Your kidneys may only be the size of your fist, but it’s one lean, mean, blood-cleaning machine. And it doesn’t rest there. In addition to removing toxins and excess water from our blood, the kidneys also control blood pressure, produce red blood cells, keep our bones healthy, control the body’s chemical balance and make urine.

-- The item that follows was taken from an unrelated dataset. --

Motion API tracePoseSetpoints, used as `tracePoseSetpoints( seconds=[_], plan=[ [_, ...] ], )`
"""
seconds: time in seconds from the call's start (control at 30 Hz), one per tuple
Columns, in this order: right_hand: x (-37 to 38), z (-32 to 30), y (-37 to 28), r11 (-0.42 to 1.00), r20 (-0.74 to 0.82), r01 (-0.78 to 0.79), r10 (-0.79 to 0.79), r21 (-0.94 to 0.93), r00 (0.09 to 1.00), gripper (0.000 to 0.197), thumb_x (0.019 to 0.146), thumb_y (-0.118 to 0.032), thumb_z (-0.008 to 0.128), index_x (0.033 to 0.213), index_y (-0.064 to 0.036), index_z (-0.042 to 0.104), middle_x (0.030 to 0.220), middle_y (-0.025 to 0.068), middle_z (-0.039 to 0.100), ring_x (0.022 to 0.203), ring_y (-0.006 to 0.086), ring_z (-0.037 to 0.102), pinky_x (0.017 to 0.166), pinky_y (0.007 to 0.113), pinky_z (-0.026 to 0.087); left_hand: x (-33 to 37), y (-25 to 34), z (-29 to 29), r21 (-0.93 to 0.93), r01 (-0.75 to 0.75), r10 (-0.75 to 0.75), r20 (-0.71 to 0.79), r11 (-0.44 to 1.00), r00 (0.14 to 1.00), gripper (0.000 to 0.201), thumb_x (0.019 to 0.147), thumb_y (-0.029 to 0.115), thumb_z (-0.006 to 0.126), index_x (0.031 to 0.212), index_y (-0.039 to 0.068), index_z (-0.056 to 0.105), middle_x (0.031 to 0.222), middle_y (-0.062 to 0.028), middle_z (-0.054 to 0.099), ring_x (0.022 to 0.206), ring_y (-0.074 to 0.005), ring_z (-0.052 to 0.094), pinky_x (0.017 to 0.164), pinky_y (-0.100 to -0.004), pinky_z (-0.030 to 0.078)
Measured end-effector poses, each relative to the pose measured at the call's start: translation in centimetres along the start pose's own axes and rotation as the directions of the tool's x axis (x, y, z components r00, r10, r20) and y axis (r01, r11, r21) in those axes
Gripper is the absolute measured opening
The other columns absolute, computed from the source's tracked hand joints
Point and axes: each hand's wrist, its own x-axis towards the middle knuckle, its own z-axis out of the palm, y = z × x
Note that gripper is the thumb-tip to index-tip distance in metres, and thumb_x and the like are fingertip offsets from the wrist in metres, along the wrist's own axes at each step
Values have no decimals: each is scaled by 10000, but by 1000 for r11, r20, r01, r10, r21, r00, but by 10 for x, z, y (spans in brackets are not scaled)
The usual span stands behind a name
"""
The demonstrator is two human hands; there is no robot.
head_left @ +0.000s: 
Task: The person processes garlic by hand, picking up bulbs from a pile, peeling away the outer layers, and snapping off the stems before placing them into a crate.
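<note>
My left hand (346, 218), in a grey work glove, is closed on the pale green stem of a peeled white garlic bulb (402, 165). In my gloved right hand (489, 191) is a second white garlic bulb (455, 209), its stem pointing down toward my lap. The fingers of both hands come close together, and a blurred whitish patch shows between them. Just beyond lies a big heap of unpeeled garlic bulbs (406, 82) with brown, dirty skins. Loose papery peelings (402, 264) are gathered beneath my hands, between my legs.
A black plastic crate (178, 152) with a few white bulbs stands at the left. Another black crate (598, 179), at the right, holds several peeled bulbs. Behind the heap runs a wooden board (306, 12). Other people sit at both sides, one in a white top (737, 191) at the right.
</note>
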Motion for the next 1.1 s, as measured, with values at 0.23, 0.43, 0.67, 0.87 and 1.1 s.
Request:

If you’re exhausted just reading that list, then you can understand why it’s important your kidneys stay as healthy as possible. To make sure that everyone knows how vital these organs are, March 10th is celebrated as World Kidney Day with the aim of reducing the frequency and impact of kidney disease. This year’s focus is on obesity, which increases the risk of developing kidney disease by as much as 83 percent.

Chronic Kidney Disease (CKD) is the loss of kidney function over time, to a point where the organ will no longer be able to do its job. The results can be life threatening, which is why we all need to engage in preventative behaviors. For those with diabetes or high blood pressure (hypertension), the need is even greater and regular screenings are a must.

You can show your kidneys some love by…

  • Staying fit and active, as easy as a 30-minute walk a few times a week.
  • Monitoring your blood pressure.
  • Controlling blood sugar levels—50 percent of people with diabetes develop kidney damage.
  • Maintaining a healthy body weight by eating nutritiously, reducing salt intake and avoiding processed foods.
  • Drinking plenty of fluids, at least eight 8-ounce glasses of water a day.
  • Avoiding overuse of over-the-counter medications like ibuprofen.
  • Quitting smoking.

Early CKD often has no signs; in fact, you can lose up to 90 percent of kidney function with no symptoms. While it cannot be reversed, CKD can be slowed and even stopped with proper diet and medication, so talk to your PCP about your individual risk factors and whether or not you should be screened.